= Work to be completed =
Copy each line of the following material that has the string "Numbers".

= Data excerpt =
'''

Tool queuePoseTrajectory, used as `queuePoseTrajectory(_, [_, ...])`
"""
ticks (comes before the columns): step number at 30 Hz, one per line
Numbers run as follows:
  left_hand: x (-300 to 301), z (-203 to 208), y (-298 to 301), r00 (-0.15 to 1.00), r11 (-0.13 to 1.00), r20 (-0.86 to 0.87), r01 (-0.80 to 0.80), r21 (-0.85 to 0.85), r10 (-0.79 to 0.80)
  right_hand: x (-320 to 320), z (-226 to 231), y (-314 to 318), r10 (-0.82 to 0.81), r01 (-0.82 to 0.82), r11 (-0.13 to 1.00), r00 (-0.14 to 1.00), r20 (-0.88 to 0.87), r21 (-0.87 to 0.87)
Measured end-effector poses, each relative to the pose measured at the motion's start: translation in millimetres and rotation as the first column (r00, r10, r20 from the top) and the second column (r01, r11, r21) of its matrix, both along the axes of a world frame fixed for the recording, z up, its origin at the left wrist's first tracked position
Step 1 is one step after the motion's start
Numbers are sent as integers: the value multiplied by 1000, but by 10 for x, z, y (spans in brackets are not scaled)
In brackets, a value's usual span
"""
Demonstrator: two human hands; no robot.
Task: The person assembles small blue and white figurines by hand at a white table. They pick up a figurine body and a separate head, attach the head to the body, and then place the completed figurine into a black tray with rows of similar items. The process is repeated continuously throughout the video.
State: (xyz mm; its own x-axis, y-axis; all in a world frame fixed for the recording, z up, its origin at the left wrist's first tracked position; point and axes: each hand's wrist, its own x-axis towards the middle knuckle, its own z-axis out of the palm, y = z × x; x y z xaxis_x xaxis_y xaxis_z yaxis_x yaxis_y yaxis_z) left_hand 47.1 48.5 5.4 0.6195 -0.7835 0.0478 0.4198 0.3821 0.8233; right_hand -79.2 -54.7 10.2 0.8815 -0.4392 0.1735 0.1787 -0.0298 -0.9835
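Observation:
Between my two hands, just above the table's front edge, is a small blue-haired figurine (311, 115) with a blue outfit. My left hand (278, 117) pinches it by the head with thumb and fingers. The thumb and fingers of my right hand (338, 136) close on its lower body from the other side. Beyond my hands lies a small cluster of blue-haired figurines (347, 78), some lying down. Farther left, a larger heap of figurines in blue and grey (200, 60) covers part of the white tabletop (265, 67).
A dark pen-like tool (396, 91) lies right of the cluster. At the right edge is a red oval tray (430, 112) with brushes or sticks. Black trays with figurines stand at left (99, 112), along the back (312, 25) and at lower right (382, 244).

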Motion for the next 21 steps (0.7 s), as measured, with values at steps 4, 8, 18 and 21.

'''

= Task response =
Numbers run as follows:
Numbers are sent as integers: the value multiplied by 1000, but by 10 for x, z, y (spans in brackets are not scaled)

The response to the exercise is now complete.